Domingos completou 40 vindimas e, em 2020, foi reconhecido pela prestigiosa revista Vinho Grandes Escolhas como “Enólogo do Ano de Vinhos Generosos”. A mesma publicação elegeu um de seus grandes vinhos, o Hexagon 2015, como Top 30, vinhos de sonho. Prêmios que ele fez por merecer e que mostram que seu esforço não foi em vão. “Domingos consegue transmitir aos vinhos que elabora todo o seu humor e alegria. Grande pesquisador das castas nativas de Portugal, com muita dedicação cria obras de arte incríveis nesse mundo vinícola”, diz Carlos Cabral, um dos maiores especialistas em vinhos do Brasil e grande conhecedor dos que são elaborados em Portugal.

Domingos, que recém-deixou o dia a dia da empresa, concedeu a seguinte entrevista para Ricardo Castilho, diretor editorial de Prazeres da Mesa.

Foto: Ricardo Bernardo

Prazeres da Mesa –  Nestes anos difíceis da pandemia de Covid-19, quais as principais dificuldades na colheita e na elaboração dos vinhos? A pandemia afetou-as de alguma maneira?

 

Domingos Soares Franco  – Não tivemos problema, pois a safra 2020 não foi muito grande e nos permitiu trabalhar por turnos, facilitando toda a operação. Já na safra de 2021, estávamos com confinamento mais leve, não sentindo grandes alterações no nosso ritmo de trabalho. Foi uma safra grande e de excelente qualidade.

 

O aquecimento global é um fato. Vocês já mudaram alguma coisa no plantio ou na elaboração dos vinhos por causa disso?

Sim, mudamos a orientação da vinha e utilizamos clones com acidez mais elevada.

Quais são as expectativas para o Brasil? Como está hoje o ranking de vendas da empresa pelo mundo?

O Brasil continua sendo um dos principais mercados da José Maria da Fonseca e do vinho Periquita no mundo. É um mercado que representa uma de nossas maiores prioridades de crescimento e em que temos todo o foco. Os resultados de importação de vinhos no Brasil, durante o período da pandemia, foram realmente extraordinários, o que comprova ainda mais a importância que esse mercado tem para a José Maria da Fonseca. No resto do mundo, a José Maria da Fonseca é uma das principais exportadoras de vinhos de Portugal, com marcas centenárias, como é o caso do Periquita e que prestigiam muito a categoria de vinhos portugueses.

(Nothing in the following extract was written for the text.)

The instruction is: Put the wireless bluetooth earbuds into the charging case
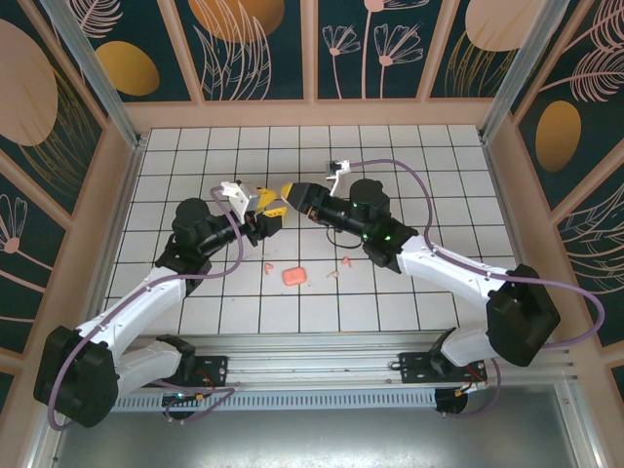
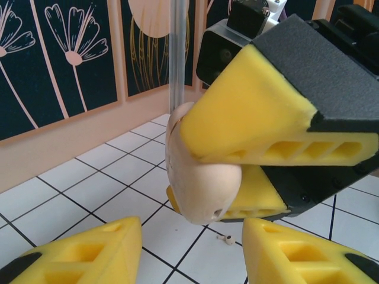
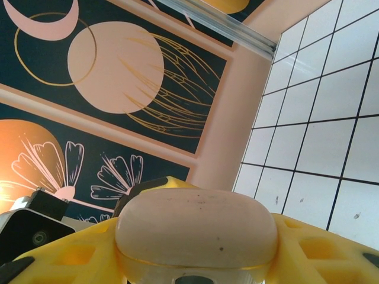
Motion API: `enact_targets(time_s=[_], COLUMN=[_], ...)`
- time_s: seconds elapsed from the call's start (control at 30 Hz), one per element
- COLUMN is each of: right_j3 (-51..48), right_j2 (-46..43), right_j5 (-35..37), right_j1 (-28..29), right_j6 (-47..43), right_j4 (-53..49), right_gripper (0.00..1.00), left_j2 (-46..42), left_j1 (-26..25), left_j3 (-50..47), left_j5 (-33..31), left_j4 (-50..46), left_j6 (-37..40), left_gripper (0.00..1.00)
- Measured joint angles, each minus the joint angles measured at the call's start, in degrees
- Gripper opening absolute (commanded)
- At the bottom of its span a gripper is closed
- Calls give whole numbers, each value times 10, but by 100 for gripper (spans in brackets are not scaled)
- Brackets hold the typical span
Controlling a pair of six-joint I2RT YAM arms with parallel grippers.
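My right gripper is shut on the charging case, a pale pink rounded shell held off the table between its yellow fingers. In the left wrist view the case hangs just ahead of and above my left gripper, which is open with nothing between its fingers. The two grippers meet tip to tip over the middle of the table, the left gripper on the left. Tiny pale pink earbuds lie on the tiles: one under the case, others nearer the arms.
A coral-pink rounded box lies on the white grid table between the scattered earbuds. Patterned walls and metal posts enclose the table on three sides.
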Motion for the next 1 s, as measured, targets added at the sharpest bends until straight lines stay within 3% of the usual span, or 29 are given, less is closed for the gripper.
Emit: enact_targets(time_s=[0.5,0.8,1.0], right_j3=[0,0,0], right_j2=[12,12,7], right_j5=[-13,-12,-10], right_j1=[11,12,12], right_j6=[12,12,-19], right_j4=[10,15,6], right_gripper=[51,51,66], left_j2=[1,2,3], left_j1=[-13,-13,-14], left_j3=[0,0,3], left_j5=[0,-8,-5], left_j4=[27,28,24], left_j6=[-8,-10,-7], left_gripper=[41,18,16])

Estão previstos lançamentos e novidades para este ano?

Durante a pandemia, lançamos no Brasil o vinho João Pires, que é uma das referências históricas de vinhos brancos em Portugal. É um vinho com um perfil muito bem aceito pelo mercado e, em 2022, lançaremos sua versão, que segue o mesmo perfil de vinho do branco e que certamente terá muito sucesso onde for lançado.

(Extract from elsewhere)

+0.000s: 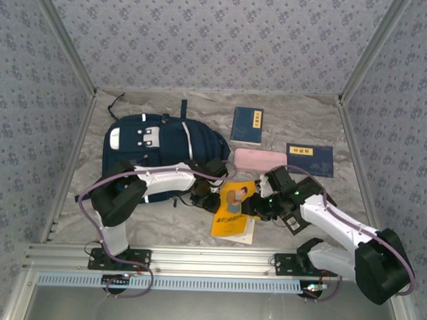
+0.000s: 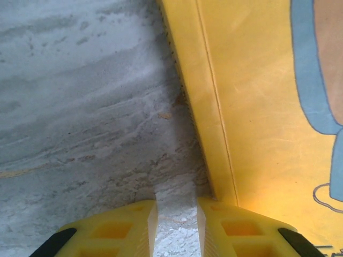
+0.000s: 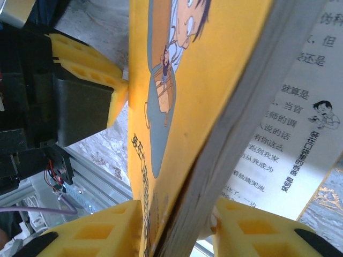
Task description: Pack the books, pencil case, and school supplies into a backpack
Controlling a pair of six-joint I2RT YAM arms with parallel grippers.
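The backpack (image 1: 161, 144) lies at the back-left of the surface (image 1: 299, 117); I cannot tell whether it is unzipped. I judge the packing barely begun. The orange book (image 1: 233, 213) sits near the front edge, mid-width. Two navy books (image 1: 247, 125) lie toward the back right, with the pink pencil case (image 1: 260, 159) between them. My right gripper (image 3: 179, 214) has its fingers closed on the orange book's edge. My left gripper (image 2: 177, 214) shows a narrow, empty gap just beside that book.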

Que balanço você faz das últimas safras em Portugal?

Resumidamente: 2021, excelente; 2020, normal; e 2019, muito boa.

De quantas safras você já participou? Quais as principais mudanças que pode apontar entre as primeiras e as atuais?

Já são 40 safras. Diferenças da primeira para a última foram quase do dia para a noite. Teria de escrever um tratado (risos). Tudo quanto é considerado “novas tecnologias” hoje em dia, eu implementei no decorrer dos anos. As mudanças foram acontecendo aos poucos.

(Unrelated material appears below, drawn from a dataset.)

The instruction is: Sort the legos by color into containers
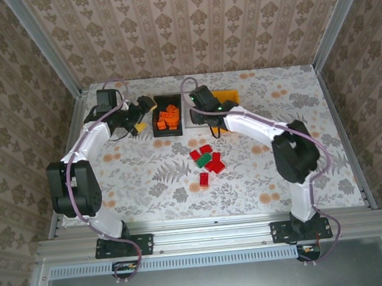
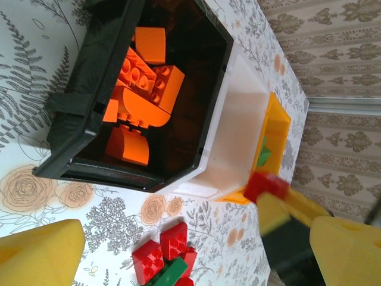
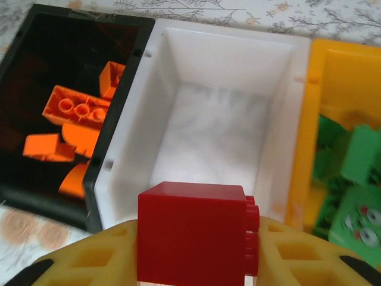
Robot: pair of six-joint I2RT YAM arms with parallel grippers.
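Over the white bin point(image 3: 223, 56), right gripper point(image 3: 196, 262) clamped on a red brick point(image 3: 191, 229). Left gripper point(image 2: 196, 250) jaws wide apart beside the black bin point(image 2: 71, 134), empty.

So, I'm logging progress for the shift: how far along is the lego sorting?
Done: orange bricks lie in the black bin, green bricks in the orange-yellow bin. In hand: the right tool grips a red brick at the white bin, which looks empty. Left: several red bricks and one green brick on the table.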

Qual aquele projeto de sonho que você ainda pretende tirar do papel?

Nenhum. Meu ciclo está terminando, estou me retirando e deixando as inovações para a próxima geração, a sétima da família. Ainda provo os vinhos, dou palpite, mas hoje em dia estou dedicado às apresentações de vinhos da JMF e de Portugal.

Durante sua prestigiosa carreira, pensou em fazer vinhos no Brasil?

Quando acabei o curso na Universidade de Davis, um amigo brasileiro falou-me de ir para o Brasil. Resolvi, após falar com os meus pais, regressar a Portugal e nunca mais falamos sobre isso.

Estamos perto de celebrar a Páscoa. No Brasil, pratos de bacalhau, cordeiro e sobremesas com chocolate ganham a mesa e são estrelas. Quais os vinhos que você indicaria para cada um. Claro, sabendo que as possibilidades de receitas são das mais variadas, há vinhos coringas que podem funcionar com diferentes preparos?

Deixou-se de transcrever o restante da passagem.